Druck auf Netanjahu: Angehörige von Geiseln und ihre Unterstützer protestierten gegen die Regierung in Tel Aviv. © dpa
Tel Aviv/Kairo – Die Gespräche über eine Waffenruhe im Gaza-Krieg treten auf der Stelle: Die Hamas lehnt die Vorschläge der letzten Runde der indirekten Verhandlungen mit Israel über eine Waffenruhe im Gaza-Krieg ab. „Nachdem wir von den Vermittlern hörten, was bei der letzten Gesprächsrunde in Doha erörtert wurde, sind wir ein weiteres Mal davon überzeugt, dass (Israels Ministerpräsident Benjamin) Netanjahu einer Einigung weiterhin Hindernisse in den Weg legt“, heißt es in einer Erklärung der islamistischen Organisation.
Es handelte sich um das erste Statement der Hamas seit der letzten Gesprächsrunde, die am Donnerstag und Freitag in der katarischen Hauptstadt Doha stattfand. Die Hamas nahm daran nicht teil, weswegen sie sich von den Vermittlern über die Ergebnisse informieren ließ. Israel und die Hamas haben bislang aber ohnehin nur indirekt verhandelt.
Die Hamas erklärte weiter, Netanjahu würde „neue Bedingungen und Forderungen stellen, um die Bemühungen der Vermittler zu torpedieren und den Krieg zu verlängern“. Bei den Gesprächen, die auch zur Freilassung von israelischen Geiseln in der Gewalt der Hamas führen sollen, vermitteln Ägypten, Katar und die USA.
Die neuen Vorschläge, so die Hamas, lägen mit den Bedingungen Netanjahus auf einer Linie und wichen von dem bereits im Mai von US-Präsident Joe Biden vorgelegten und von den Seiten akzeptierten Verhandlungsrahmen ab. Unter anderem werde die Hamas keine dauerhafte Truppenpräsenz Israels an strategischen Stellen des Gazastreifens akzeptieren, wie sie Netanjahu beharrlich fordert. Dabei geht es vor allem um den sogenannten Philadelphi-Korridor, einen schmalen Gebietsstreifen, der im Süden Gazas entlang der Grenze zu Ägypten verläuft. Israel vermutet, dass sich die Hamas über diese Grenze mit Waffen versorgt hat.
Die indirekten Gespräche sollen auf verschiedenen Ebenen weiterlaufen und in der zweiten Wochenhälfte in eine möglicherweise entscheidende Phase münden. In Israel traf indes US-Außenminister Antony Blinken ein, um heute Netanjahu zu treffen. Der israelische Regierungschef signalisierte bislang kein Einlenken.
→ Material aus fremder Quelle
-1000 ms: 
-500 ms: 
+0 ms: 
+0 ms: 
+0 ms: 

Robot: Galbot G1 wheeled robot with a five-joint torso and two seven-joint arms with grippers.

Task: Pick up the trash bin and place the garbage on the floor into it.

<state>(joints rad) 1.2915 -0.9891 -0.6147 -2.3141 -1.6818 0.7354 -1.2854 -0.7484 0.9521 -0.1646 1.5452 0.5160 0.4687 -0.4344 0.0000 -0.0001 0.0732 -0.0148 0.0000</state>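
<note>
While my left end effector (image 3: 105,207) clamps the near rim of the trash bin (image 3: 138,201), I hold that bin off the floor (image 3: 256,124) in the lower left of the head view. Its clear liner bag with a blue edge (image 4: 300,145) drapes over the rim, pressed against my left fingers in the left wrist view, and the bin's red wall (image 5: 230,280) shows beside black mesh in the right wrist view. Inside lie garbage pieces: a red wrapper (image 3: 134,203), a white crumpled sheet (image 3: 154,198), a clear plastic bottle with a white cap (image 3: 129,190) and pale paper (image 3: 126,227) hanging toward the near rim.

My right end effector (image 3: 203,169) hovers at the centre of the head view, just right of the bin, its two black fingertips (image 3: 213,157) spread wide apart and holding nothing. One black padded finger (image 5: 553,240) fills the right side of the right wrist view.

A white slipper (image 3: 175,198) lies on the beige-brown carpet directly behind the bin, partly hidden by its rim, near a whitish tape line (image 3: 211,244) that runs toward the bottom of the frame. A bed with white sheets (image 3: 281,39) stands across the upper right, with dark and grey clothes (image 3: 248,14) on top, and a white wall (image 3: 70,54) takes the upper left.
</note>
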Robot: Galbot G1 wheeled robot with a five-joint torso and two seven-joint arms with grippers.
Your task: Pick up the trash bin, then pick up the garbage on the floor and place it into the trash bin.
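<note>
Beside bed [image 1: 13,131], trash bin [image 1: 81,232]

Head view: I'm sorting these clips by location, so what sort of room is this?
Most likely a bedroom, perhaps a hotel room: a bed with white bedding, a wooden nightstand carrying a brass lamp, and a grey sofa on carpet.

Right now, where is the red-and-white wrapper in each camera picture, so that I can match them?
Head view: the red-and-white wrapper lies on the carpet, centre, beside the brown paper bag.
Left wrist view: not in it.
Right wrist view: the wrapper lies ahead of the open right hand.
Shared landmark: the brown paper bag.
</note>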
Israelische Unterhändler äußerten sich hingegen nach dem Ende der ersten Gesprächsrunde „vorsichtig optimistisch“, dass der starke Druck auf die Hamas seitens der USA und der Vermittler dazu führen könne, dass sie ihren Widerstand gegen den US-Vorschlag aufgibt. Am Sonntag rief Netanjahu dazu auf, in den „komplexen“ Verhandlungen Druck auf die „starrsinnige“ Hamas auszuüben.
Nach israelischen Medienberichten soll eine Sitzung Netanjahus mit seinen Verhandlern am Sonntagmorgen äußerst stürmisch verlaufen sein. Die Unterhändler warnten eindringlich davor, dass ein Beharren auf dem Philadelphi-Korridor die angestrebte Vereinbarung zum Scheitern bringen würde. Der Premier ließ am Abend mitteilen, dass er weiterhin darauf beharre, „dass wir im Phialdelphi-Korridor bleiben, um zu verhindern, dass sich terroristische Elemente wieder bewaffnen“.
Unterdessen gehen die Gefechte zwischen Israel und der Hisbollah-Miliz im Libanon weiter. Bei einem israelischen Luftangriff im Südlibanon gab es nach libanesischen Behördenangaben mindestens zehn Tote, darunter eine Frau und zwei Kinder. Als Reaktion feuerte die Hisbollah nach eigenen Angaben zahlreiche Raketen auf das Nachbarland ab. Aufgrund eines Mangels an Treibstoff wurde am Wochenende das letzte funktionsfähige Stromkraftwerk in Libanon vorerst abgeschaltet – im ganzen Land gab es keinen Strom mehr.